## What is being asked
Among the lines below, take the one holding "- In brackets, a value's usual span", the one holding "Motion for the", and all lines between them. Set them down exactly.

## Information supplied
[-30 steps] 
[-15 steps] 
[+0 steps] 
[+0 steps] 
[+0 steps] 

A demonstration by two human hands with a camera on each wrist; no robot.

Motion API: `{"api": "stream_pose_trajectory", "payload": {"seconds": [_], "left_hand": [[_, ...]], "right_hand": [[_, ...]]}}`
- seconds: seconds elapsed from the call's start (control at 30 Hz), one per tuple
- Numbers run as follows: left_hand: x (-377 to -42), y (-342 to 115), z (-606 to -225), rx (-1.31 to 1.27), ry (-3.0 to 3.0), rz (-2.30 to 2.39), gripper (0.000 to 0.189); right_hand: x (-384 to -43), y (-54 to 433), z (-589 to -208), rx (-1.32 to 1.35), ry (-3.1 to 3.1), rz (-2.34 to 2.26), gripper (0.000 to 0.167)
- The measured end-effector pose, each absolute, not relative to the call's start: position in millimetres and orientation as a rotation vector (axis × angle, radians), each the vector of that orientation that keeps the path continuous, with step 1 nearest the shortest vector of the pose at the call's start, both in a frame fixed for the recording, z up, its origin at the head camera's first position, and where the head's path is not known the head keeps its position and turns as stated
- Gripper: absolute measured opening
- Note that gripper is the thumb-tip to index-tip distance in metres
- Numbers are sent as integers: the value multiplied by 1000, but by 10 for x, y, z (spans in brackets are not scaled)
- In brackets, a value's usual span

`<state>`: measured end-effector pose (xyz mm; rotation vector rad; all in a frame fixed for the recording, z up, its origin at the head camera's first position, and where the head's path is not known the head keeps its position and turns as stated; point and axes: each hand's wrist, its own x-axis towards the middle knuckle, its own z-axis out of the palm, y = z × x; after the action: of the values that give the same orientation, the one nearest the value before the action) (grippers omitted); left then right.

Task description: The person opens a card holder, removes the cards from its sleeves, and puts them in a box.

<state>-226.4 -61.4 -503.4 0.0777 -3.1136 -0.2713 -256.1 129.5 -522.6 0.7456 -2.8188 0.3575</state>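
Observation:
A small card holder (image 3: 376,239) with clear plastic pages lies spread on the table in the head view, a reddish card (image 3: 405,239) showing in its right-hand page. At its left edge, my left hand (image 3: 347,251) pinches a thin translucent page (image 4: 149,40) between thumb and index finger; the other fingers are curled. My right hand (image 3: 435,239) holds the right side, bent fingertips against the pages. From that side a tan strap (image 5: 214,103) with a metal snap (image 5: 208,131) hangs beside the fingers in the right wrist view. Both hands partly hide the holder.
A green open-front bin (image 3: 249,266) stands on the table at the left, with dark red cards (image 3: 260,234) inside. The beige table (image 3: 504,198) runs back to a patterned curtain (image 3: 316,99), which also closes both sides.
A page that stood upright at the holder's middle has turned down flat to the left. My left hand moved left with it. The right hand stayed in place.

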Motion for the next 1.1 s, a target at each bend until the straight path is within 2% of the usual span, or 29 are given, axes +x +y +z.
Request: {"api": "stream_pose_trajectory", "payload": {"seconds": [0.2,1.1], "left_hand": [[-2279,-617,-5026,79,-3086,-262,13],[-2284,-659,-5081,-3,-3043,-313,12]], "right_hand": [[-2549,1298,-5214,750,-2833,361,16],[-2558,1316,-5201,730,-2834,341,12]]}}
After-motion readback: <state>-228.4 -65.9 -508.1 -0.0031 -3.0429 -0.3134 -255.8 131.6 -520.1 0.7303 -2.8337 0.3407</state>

## Result of this task
- In brackets, a value's usual span

`<state>`: measured end-effector pose (xyz mm; rotation vector rad; all in a frame fixed for the recording, z up, its origin at the head camera's first position, and where the head's path is not known the head keeps its position and turns as stated; point and axes: each hand's wrist, its own x-axis towards the middle knuckle, its own z-axis out of the palm, y = z × x; after the action: of the values that give the same orientation, the one nearest the value before the action) (grippers omitted); left then right.

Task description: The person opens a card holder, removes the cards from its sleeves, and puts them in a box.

<state>-226.4 -61.4 -503.4 0.0777 -3.1136 -0.2713 -256.1 129.5 -522.6 0.7456 -2.8188 0.3575</state>
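Observation:
A small card holder (image 3: 376,239) with clear plastic pages lies spread on the table in the head view, a reddish card (image 3: 405,239) showing in its right-hand page. At its left edge, my left hand (image 3: 347,251) pinches a thin translucent page (image 4: 149,40) between thumb and index finger; the other fingers are curled. My right hand (image 3: 435,239) holds the right side, bent fingertips against the pages. From that side a tan strap (image 5: 214,103) with a metal snap (image 5: 208,131) hangs beside the fingers in the right wrist view. Both hands partly hide the holder.
A green open-front bin (image 3: 249,266) stands on the table at the left, with dark red cards (image 3: 260,234) inside. The beige table (image 3: 504,198) runs back to a patterned curtain (image 3: 316,99), which also closes both sides.
A page that stood upright at the holder's middle has turned down flat to the left. My left hand moved left with it. The right hand stayed in place.
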
Motion for the next 1.1 s, a target at each bend until the straight path is within 2% of the usual span, or 29 are given, axes +x +y +z.

The answer has been supplied in full.